운영 계획
운영 계획
Identifying and Defining Operational Requirements
Operational excellence means continuous improvement activities to run applications stably with minimal downtime in order to maximize business value and improve system efficiency.
The Operations team is responsible for managing the Application’s infrastructure, security, and all software-related issues to ensure the Application operates reliably.
Especially for enterprise applications, because availability must be clearly defined through a Service Level Agreement (SLA), the operations team must fully understand the business requirements and be able to respond quickly to the various events that may arise.
First, it is necessary to assess the legal and regulatory elements that could impact operations, based on the industry and tasks the organization performs.
It is advisable to review compliance with the Security Design Principles (Security Design Principles > I. Security Requirements Analysis and Design Principles > 1. Compliance and Security Requirements).
Among various compliance requirements, the Information Security Management System (ISMS) is a certification that companies or organizations operating businesses above a certain scale must obtain when providing services to end users or consumers, and it can be considered the most common and essential compliance requirement.
The table below summarizes the operations management area among the ISMS control items.
When establishing operational excellence design principles, it is essential to closely review, especially, the aspects of change management, performance management, and incident management among these items.

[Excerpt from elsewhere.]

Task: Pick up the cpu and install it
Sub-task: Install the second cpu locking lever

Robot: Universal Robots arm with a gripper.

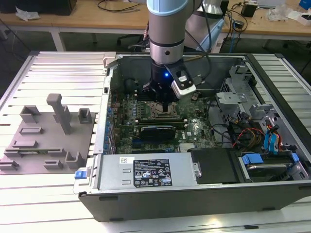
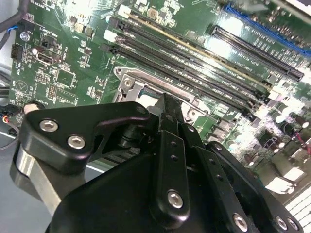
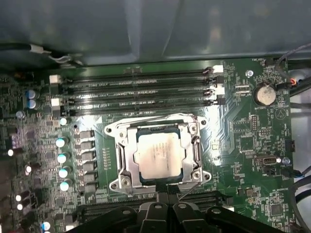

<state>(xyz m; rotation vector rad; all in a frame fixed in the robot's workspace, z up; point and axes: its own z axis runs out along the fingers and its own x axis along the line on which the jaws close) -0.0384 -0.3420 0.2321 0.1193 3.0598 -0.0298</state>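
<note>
The cpu (image 3: 156,156) lies flat inside the socket (image 3: 121,162) on the motherboard (image 3: 252,145), with the metal frame around it on all sides. The gripper (image 1: 165,103) hangs right above the socket, inside the open case (image 1: 146,194). It carries nothing that I can see, but I cannot tell if it is released or clenched, because the black body hides this in both wrist views.

I judge two risks. If the cpu is not seated square in the socket, any press from above can bend the contacts under it. If the gripper goes lower or sideways, it can hit the frame or the memory slots (image 3: 136,94) that run at 12 o'clock of the socket in the first wrist view.

Count: one cpu, one socket, four long memory slots, one round coin battery (image 3: 265,94) at about 2 o'clock of the socket, one gripper.
</note>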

| Category | Control items | Explanation |
|---|---|---|
| Information system acquisition and development security | Separate test and production environments | Development and test systems must, in principle, be separated to reduce the risk of unauthorized access to and modification of the production system. |
| Security for information system acquisition and development | Source program management | Source programs must be managed to allow access only to authorized users and should not be stored in the production environment. |
| Security for information system acquisition and development | Production environment migration | When transferring a newly introduced, developed, or modified system to the production environment, a controlled procedure must be followed, and the execution code must be run in accordance with testing and user acceptance procedures. |
| System and Service Operations Management | Change Management | Establish and implement procedures to manage all changes to information system assets, and analyze the impact of changes on system performance and security before implementation. |
| System and Service Operations Management | Performance and Incident Management | To ensure information system availability, performance and capacity requirements must be defined, the current status continuously monitored, and procedures for detection, logging, analysis, recovery, and reporting to effectively respond to incidents must be established and managed. |
Typically, source code is managed using configuration management tools such as Git and SVN, and these tools provide features such as access permission settings, version control, and change history tracking.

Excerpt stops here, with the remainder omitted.